** Exercise **
The listing below should be printed exactly, every line of it. Skip the pictures.

** Data extract follows **

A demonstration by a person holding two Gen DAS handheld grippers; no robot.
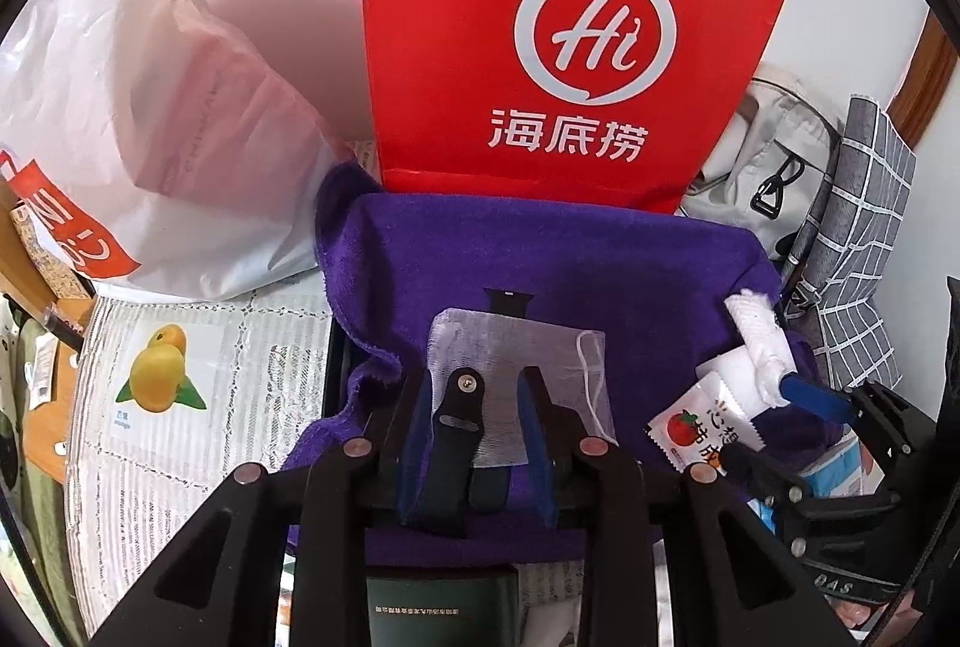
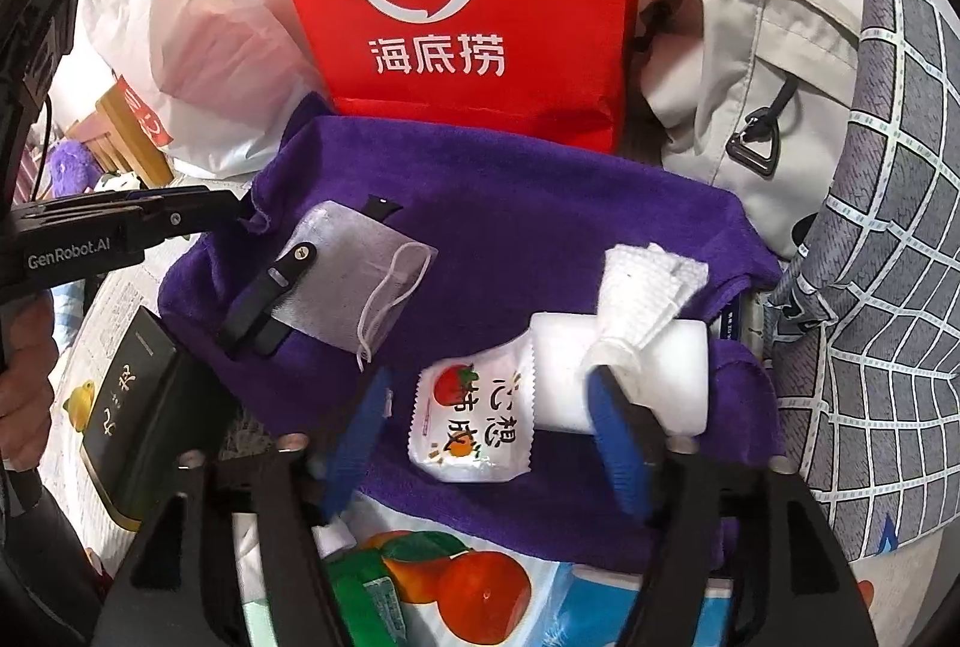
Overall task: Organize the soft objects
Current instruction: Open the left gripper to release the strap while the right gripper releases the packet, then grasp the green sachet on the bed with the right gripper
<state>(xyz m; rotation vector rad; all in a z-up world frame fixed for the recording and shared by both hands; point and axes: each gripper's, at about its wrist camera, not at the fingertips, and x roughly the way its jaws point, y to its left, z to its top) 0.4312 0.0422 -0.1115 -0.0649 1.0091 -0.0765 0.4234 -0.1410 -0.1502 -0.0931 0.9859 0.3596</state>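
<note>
Soft things lie on the purple towel: mesh pouch at 12 o'clock between my left fingers, spread and empty; my right fingers, also spread, straddle the sachet, one touching the rag. Sorting looks unfinished.

Red paper bag: upper centre of the left wrist view, standing upright, white "Hi" ring logo and Chinese characters.
White plastic bag: upper left, crumpled, beside the red bag.
Beige backpack: upper right of the right wrist view, black clip on its front.
Grey grid-pattern cloth: right edge, bunched.
Mango card: lower left, flat on a lace-patterned cover.
Dark green booklet: bottom centre.
Orange-printed pack: bottom centre.
</note>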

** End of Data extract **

** Expected output **
A demonstration by a person holding two Gen DAS handheld grippers; no robot.
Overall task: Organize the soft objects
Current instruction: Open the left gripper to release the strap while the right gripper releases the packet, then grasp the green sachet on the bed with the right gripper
<state>(xyz m; rotation vector rad; all in a z-up world frame fixed for the recording and shared by both hands; point and axes: each gripper's, at about its wrist camera, not at the fingertips, and x roughly the way its jaws point, y to its left, z to its top) 0.4312 0.0422 -0.1115 -0.0649 1.0091 -0.0765 0.4234 -0.1410 -0.1502 -0.0931 0.9859 0.3596</state>
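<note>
Soft things lie on the purple towel: mesh pouch at 12 o'clock between my left fingers, spread and empty; my right fingers, also spread, straddle the sachet, one touching the rag. Sorting looks unfinished.

Red paper bag: upper centre of the left wrist view, standing upright, white "Hi" ring logo and Chinese characters.
White plastic bag: upper left, crumpled, beside the red bag.
Beige backpack: upper right of the right wrist view, black clip on its front.
Grey grid-pattern cloth: right edge, bunched.
Mango card: lower left, flat on a lace-patterned cover.
Dark green booklet: bottom centre.
Orange-printed pack: bottom centre.
</note>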

Nothing further is needed for the answer.